Although he wrote it back in 2001, eminent biblical scholar Marcus Borg declared, “Conflict about the Bible is the single most divisive issue among Christians in North America today.” We don’t know if he would say the same thing now, for, alas, he died in January. (In March I wrote about him here).
Today, though, it seems to me that the most divisive issue among Christians is same-sex marriage—but that squabble is largely because of opposing understandings of how to read and interpret the Bible.
Borg’s book is titled “Reading the Bible Again for the First Time: Taking the Bible Seriously but Not Literally.” In many ways it is similar to another good book written three-quarters of a century earlier: Harry Emerson Fosdick’s “The Modern Use of the Bible” (1924).

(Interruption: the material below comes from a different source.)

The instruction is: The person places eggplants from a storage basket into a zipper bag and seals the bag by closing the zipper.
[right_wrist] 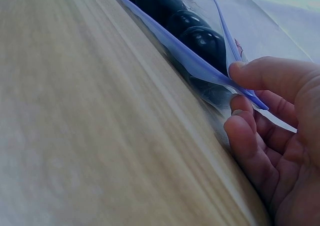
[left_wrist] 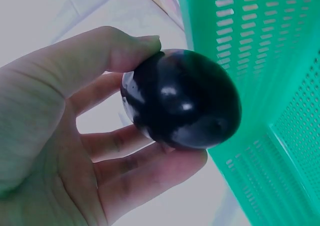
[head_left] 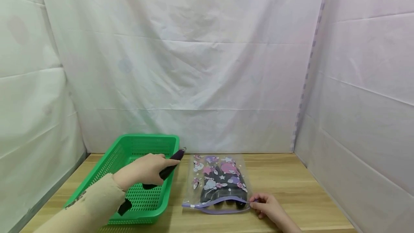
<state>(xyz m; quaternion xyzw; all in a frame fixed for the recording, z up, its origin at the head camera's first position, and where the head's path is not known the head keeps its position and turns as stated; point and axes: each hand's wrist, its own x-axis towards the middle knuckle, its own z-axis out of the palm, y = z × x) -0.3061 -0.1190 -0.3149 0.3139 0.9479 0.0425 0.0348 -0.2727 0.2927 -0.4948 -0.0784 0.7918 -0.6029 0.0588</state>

Recently, I have looked through another excellent book on this subject: N. T. Wright’s “Scripture and the Authority of God: How to Read the Bible Today” (2011). And then there is a new book which I haven’t seen yet: Harvey Cox’s “How to Read the Bible”—but I have read Jonathan Merritt’s informative interview with Cox about his book. (That interview was published last month here.)
If more people had read and heeded Fosdick’s book, many of the needless “Bible wars” of recent decades could have been avoided—and maybe the newer books would not have been necessary.
Fosdick wrote about two parties in the churches: one which thinks that “the essence of Christianity is its original mental frameworks; the other party is convinced that the essence of Christianity is its abiding experiences” (p. 102).
There are some who still today see the Bible as a rulebook. That seems to be their primary “mental framework.” The issue of same-sex marriage, for example, is decided by the rules, the prohibitions, the condemnatory words found in the Bible and considered binding at all times and places.
Others of us see the Bible as a record of God’s grace, a book abounding with the good news of life, love, light, and liberty—the 4Ls that I have emphasized for years. Those are the “abiding experiences” that we find in the Bible and seek to live by today.
When I read the many anti-gay or anti-same-sex marriage arguments from conservative Christians, I see that they are legalistically holding on to the mental framework of the past, but I have trouble seeing how they are upholding the abiding experience of a gracious God.
Certainly the Bible contains condemnation of sin, that which destroys a proper relationship with God and which injures others as well as oneself. That is, the Bible condemns such sins as pride, greed, idolatry, and injustice.
All human actions that devalue others—treating people like things, exploiting them, using them for one’s own selfish ends, etc.—are all expressions of human sinfulness. It is most likely that the only type of homosexual activity condemned in the Bible were those kinds of actions. And there was, no doubt, that kind of activity then.
And there still is. But that certainly doesn’t mean that all homosexual activity is of that nature.
The Bible’s condemnation of the sinful treatment of others is not a reasonable basis for rejecting same-sex marriage between consenting adults who seek to live a life of covenanted commitment to each other.
The abiding experience of God’s grace for all people, including those who wish to be in a committed same-sex relationship, should surely not be defined by people who read the Bible with the mental framework of an era long past.